Гильгамеш и отшельник покинули дом и уселись на высоком прибрежном утесе. Солнце уже опустилось к горизонту, и черную воду, как волнистый позолоченный меч, рассекала золотая дорожка. Глядя на этот сплав золота и мрака, Утнапишти начал рассказ о далеких днях, почти позабытых по ту сторону края света…
…О том, как свирепый Эллиль однажды задумал уничтожить весь род людской; о том, как он взял слово с других богов не говорить людям о надвигающейся катастрофе; о том, как Эйя обошел запрет, предупредив о грядущем потопе тростниковую ограду дома Утнапишти; и о том, как, по совету мудрого бога, жители Шуруппака принялись строить огромное судно…

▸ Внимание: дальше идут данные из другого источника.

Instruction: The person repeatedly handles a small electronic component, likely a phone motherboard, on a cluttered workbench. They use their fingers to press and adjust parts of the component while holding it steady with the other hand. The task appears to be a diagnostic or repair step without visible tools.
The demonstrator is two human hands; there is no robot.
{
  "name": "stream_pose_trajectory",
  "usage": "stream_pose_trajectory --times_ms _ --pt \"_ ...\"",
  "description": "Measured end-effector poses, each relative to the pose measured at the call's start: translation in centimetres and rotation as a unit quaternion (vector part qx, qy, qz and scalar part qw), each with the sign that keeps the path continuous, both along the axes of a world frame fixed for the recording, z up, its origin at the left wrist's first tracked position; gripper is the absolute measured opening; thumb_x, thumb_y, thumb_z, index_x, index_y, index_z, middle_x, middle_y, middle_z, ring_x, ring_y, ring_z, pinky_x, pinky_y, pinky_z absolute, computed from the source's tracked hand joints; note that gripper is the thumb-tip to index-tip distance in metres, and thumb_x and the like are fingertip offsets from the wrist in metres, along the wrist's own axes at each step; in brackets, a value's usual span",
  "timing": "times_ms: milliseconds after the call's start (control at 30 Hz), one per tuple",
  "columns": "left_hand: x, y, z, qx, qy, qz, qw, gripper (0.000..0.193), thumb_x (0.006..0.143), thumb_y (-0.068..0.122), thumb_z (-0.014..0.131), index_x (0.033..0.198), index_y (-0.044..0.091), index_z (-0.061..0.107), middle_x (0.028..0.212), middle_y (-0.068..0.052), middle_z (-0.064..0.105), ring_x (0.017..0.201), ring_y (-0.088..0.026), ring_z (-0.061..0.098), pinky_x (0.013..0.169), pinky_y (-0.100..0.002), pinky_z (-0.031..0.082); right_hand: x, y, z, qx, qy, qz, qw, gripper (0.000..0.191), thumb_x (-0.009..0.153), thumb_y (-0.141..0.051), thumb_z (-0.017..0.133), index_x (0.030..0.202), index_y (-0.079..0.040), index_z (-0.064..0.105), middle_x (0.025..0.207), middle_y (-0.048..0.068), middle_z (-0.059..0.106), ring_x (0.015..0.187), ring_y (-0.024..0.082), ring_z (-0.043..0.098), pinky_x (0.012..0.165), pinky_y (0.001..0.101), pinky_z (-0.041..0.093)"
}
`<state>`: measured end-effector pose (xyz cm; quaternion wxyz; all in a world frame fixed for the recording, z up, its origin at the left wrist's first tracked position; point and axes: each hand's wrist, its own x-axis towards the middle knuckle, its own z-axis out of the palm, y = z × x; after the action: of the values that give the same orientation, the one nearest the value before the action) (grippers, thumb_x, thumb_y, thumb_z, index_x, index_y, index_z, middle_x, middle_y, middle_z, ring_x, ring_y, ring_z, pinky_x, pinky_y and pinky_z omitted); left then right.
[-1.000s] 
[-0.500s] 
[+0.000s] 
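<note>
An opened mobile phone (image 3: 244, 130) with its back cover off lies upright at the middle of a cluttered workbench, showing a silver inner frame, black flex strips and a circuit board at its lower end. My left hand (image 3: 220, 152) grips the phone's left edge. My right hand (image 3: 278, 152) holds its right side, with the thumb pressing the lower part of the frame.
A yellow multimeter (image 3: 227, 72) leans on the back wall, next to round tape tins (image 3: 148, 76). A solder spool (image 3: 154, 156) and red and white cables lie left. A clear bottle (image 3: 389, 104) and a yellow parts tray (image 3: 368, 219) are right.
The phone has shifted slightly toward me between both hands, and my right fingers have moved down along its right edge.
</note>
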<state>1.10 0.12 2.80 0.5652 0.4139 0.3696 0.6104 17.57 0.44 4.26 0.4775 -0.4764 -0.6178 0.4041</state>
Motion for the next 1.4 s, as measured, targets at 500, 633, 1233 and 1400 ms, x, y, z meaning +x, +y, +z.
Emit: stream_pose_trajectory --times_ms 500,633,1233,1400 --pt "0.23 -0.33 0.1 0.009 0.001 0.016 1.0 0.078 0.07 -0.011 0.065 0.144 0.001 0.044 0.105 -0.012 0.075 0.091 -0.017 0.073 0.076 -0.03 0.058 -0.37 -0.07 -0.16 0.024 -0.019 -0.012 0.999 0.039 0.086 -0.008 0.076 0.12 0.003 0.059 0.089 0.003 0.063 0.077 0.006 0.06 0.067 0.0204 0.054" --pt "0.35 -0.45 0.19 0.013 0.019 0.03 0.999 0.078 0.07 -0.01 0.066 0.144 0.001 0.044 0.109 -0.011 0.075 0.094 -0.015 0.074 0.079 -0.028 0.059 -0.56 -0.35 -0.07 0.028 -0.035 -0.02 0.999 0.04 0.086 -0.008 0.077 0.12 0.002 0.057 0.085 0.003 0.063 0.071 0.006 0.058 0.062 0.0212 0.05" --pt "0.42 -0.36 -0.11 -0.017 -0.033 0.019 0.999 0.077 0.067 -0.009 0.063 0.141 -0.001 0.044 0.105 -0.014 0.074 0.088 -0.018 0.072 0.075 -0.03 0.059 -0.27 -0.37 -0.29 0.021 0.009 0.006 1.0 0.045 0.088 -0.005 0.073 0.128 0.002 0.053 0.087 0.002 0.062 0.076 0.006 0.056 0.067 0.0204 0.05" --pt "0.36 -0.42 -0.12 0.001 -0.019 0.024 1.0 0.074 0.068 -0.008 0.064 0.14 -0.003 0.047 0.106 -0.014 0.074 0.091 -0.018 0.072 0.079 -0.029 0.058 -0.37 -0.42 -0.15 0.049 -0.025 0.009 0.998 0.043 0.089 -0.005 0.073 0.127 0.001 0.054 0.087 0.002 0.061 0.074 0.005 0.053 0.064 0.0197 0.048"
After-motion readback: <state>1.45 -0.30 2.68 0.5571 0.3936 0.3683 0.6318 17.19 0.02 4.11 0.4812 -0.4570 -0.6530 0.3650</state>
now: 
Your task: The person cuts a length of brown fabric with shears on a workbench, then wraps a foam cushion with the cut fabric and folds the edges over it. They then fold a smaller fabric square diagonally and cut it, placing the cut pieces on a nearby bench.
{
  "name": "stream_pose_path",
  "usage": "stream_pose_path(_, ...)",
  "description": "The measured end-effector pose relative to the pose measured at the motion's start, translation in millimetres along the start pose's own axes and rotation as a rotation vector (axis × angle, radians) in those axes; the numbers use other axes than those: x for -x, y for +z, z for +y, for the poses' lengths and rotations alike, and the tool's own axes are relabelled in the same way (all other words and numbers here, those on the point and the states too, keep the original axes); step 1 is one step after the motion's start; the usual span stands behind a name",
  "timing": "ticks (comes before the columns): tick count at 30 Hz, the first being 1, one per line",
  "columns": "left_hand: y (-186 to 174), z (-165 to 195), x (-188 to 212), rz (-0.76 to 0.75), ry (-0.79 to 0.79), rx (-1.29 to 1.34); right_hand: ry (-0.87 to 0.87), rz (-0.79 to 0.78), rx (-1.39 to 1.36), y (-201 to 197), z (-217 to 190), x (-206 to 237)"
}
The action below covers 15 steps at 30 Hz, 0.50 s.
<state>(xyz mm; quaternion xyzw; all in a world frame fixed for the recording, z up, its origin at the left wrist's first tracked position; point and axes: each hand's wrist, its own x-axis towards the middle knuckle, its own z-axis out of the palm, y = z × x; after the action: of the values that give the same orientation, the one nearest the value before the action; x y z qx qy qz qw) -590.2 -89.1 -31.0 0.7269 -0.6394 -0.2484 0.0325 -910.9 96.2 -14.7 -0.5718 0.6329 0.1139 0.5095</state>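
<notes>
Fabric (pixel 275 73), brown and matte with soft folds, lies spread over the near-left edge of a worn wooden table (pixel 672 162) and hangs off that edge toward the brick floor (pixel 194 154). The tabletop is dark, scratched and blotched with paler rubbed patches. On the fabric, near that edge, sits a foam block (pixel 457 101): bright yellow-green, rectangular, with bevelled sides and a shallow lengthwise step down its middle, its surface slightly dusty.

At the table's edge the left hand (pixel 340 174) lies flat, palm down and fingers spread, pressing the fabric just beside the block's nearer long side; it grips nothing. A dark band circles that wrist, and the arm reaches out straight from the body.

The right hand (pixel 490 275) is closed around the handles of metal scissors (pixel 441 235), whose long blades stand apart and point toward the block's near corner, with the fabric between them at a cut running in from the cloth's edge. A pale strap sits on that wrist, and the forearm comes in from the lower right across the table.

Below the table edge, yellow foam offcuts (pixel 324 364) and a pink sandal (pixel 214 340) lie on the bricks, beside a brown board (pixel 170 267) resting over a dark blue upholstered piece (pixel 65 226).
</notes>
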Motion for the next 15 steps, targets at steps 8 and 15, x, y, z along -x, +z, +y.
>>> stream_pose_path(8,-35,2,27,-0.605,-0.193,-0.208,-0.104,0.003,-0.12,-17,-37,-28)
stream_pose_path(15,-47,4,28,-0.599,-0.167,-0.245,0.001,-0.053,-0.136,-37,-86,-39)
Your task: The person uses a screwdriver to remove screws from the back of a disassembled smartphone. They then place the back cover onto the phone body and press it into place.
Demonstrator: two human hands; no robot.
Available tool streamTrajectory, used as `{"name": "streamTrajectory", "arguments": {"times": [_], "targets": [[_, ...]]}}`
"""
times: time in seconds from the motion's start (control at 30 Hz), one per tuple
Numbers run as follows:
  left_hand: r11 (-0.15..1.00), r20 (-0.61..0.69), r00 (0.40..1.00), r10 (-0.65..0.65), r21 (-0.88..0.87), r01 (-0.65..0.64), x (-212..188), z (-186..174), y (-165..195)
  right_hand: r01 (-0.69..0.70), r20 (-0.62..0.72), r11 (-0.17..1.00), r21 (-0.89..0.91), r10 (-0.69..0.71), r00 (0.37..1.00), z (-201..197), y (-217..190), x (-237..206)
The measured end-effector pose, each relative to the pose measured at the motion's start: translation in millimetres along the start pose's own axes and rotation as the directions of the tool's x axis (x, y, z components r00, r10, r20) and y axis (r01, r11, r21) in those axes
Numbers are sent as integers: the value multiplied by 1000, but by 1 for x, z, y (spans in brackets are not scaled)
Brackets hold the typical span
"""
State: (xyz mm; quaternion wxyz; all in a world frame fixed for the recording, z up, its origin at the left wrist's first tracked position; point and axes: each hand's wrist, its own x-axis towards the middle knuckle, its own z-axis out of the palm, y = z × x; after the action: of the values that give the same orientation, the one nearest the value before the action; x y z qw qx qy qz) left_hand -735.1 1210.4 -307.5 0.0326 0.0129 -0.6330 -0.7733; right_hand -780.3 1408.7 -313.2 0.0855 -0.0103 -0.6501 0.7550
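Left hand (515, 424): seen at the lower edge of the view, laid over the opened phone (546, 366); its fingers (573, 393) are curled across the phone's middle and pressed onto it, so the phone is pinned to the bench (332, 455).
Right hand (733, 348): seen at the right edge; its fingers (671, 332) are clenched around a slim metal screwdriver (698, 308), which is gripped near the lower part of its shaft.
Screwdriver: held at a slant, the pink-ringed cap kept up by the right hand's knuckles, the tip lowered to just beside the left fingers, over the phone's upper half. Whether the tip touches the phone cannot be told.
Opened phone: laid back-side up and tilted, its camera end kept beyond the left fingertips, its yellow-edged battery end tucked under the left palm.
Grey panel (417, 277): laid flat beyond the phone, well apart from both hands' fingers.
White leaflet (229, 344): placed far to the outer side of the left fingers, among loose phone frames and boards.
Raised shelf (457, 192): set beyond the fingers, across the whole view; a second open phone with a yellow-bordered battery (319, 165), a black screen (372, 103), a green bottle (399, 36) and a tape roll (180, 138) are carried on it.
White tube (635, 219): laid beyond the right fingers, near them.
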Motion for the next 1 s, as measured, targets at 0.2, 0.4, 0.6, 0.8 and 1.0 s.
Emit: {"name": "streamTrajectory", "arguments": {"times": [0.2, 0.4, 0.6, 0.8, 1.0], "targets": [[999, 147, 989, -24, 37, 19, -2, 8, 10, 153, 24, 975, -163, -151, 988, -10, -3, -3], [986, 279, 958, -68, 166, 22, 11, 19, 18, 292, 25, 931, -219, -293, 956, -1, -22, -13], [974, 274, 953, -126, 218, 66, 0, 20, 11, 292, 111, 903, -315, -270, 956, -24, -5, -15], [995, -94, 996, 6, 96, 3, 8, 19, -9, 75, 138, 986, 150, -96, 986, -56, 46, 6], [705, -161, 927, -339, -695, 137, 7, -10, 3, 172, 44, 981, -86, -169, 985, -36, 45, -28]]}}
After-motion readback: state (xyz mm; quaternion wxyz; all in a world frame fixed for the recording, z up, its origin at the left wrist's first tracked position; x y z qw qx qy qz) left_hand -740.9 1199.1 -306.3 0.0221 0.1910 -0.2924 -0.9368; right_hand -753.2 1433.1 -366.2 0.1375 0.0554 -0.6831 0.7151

— Ох, и задал же нам тогда Эйя работенку! Но еще трудней, чем построить корабль размером сто двадцать локтей на сто двадцать, оказалось отловить и погрузить на его борт диких зверей со всей округи… Слышал бы ты, какой шум царил внутри нашего судна — блеянье, и вой, и топот, и рев, и мычанье! А какой, о боги, там стоял запах! С трудом разогнав травоядных и плотоядных по разным концам ковчега, я велел корабельщику накрепко закрыть и засмолить двери…
Солнечный меч из золотого сделался красным, словно отведал вражеской крови, пока Утнапишти предавался воспоминаниям о пережитом потопе. И хотя с того дня миновало уже много веков, голос отшельника дрожал и срывался, когда он описывал то, что видел:
Гильгамеш, затаив дыхание, внимал рассказу о том, как Утнапишти выпустил из ковчега сперва голубя, потом ласточку и, наконец, ворона… Когда ворон не вернулся на судно, уцелевшие люди поняли, что наводнение пошло на убыль и что из-под воды опять показалась суша.